This entry on the 101 Action Movies list is based on the novel by John Godey and is hugely entertaining.
The way everyone talks to each other is just so ‘New York.’ There is that irreverent tone to their voices, even when dealing with the film’s baddies, that made me laugh, smile and enjoy the hell out of this one.
Walter Matthau is Zachary Garber. a lieutenant in the transit authority who gets caught up in a hostage situation when a group of four men, led by Robert Shaw, hijack one of New York’s subways. Aided by wildcard Hector Elizondo, using colors as names, and all dressed identically, Blue (Shaw) is cold and calculating having everything planned to the last step as the hold one car, and 17 people hostage for $1 million.
The film is whipsmart, moving along at a breakneck pace, as time runs out for Garber and his fellows including Jerry Stiller as Police Lieutenant Rico Patrone, and Tee Hee from Live and Let Die, Julius Harris.
All of this is done because a motorman played by Martin Balsam was fired for narcotics, he claims his innocence, and instead with Blue’s help is exacting his revenge.
I was totally taken in by how good this film was, to this point I had only seen Tony Scott’s remake which I thought was ok, but having seen this one now, the update is nowhere near as enthralling as the original.

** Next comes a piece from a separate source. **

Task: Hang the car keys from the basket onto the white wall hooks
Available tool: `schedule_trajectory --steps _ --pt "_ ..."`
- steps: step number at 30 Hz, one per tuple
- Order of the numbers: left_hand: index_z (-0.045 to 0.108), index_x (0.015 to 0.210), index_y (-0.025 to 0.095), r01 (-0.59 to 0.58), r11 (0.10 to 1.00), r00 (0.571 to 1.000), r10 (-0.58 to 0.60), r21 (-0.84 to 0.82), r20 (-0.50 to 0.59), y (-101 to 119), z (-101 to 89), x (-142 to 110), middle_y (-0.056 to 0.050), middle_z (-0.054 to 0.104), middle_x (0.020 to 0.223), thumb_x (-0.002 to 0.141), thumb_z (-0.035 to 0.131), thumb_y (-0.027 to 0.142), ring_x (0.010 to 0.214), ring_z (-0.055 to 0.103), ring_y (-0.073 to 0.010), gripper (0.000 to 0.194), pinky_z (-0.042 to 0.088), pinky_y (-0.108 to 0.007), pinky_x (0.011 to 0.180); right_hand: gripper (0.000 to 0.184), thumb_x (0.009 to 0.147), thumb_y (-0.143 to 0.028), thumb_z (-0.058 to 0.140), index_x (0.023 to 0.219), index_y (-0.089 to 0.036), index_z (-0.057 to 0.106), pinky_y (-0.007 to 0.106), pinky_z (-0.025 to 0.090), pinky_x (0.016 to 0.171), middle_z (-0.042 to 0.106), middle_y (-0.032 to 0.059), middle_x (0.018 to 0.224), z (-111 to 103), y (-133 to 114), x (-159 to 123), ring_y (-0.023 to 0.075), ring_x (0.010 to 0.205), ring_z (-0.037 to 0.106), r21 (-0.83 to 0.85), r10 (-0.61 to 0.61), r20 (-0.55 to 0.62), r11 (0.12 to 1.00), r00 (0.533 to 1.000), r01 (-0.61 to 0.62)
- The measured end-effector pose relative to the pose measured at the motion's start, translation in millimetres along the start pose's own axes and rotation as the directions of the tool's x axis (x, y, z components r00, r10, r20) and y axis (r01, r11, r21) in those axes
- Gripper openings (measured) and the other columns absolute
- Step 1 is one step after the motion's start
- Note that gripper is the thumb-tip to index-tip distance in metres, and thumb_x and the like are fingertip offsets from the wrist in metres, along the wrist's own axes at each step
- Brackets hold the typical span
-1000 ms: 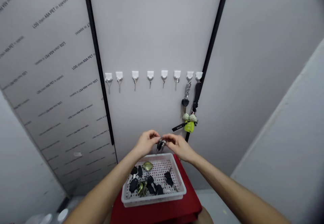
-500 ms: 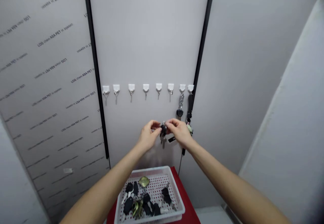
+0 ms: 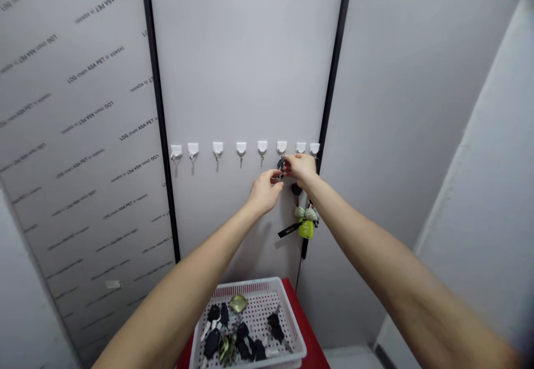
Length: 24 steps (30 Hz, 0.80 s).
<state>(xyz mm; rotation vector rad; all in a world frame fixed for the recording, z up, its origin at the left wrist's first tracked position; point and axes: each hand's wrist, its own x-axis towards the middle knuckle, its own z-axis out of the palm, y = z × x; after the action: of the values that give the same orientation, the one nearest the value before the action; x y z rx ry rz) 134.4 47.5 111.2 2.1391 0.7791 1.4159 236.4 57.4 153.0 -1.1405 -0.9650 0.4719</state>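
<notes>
A small bunch of keys [image 3: 281, 163], dark-headed and partly hidden by fingers, is up against the wall just below the sixth white hook [image 3: 282, 147] from the left. My right hand [image 3: 302, 168] pinches its upper end, close to that hook. From below left, my left hand [image 3: 264, 192] has its thumb and fingers about the lower end of the keys. Whether the key ring is over the hook I cannot tell. Behind and below my right hand hang a black-headed key [image 3: 296, 189] and a bright yellow-green key case [image 3: 306, 229] with a black tag [image 3: 288, 230].
More white hooks [image 3: 241, 148] run in a row to the left. Below, a white perforated basket [image 3: 299, 333] holds several black-headed keys [image 3: 212, 342] and a gold-coloured fob [image 3: 238, 303]. It stands on a red surface [image 3: 311, 340]. Black strips [image 3: 161, 107] edge the wall panel.
Both hands have risen from above the basket to the sixth hook, carrying the bunch of keys up and slightly right. The view has shifted too, so the basket sits lower.
</notes>
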Motion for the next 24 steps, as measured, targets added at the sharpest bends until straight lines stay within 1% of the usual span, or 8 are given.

It has a huge cast, from patrol men racing across town to get the money delivered in time, to a mayor who is booed as soon as he arrives on the scene. The multitude of characters adds a reality to the film, expanding the canvas to include more than just the dueling Garber and Blue. There is a SWAT team in the tunnels, a patrolman, various hierarchies of cops and city employees, and they all are working to meet Blue’s deadline of one hour, before he starts killing one hostage a minute, and he isn’t afraid to pull the trigger himself to show everyone he means business.
When we reach the final act, and things start to get resolved I was thinking perhaps Green (Balsam) was going to get away with it, until literally the final moment of the film, and I clapped, and exclaimed, brilliant.
Pelham is gritty, dirty and tense, and I love the look at how the subway would have been run in the 70s. Of course now, most of it is updated, and automated, as they did for the remake, but there’s something about this one that just draws you in.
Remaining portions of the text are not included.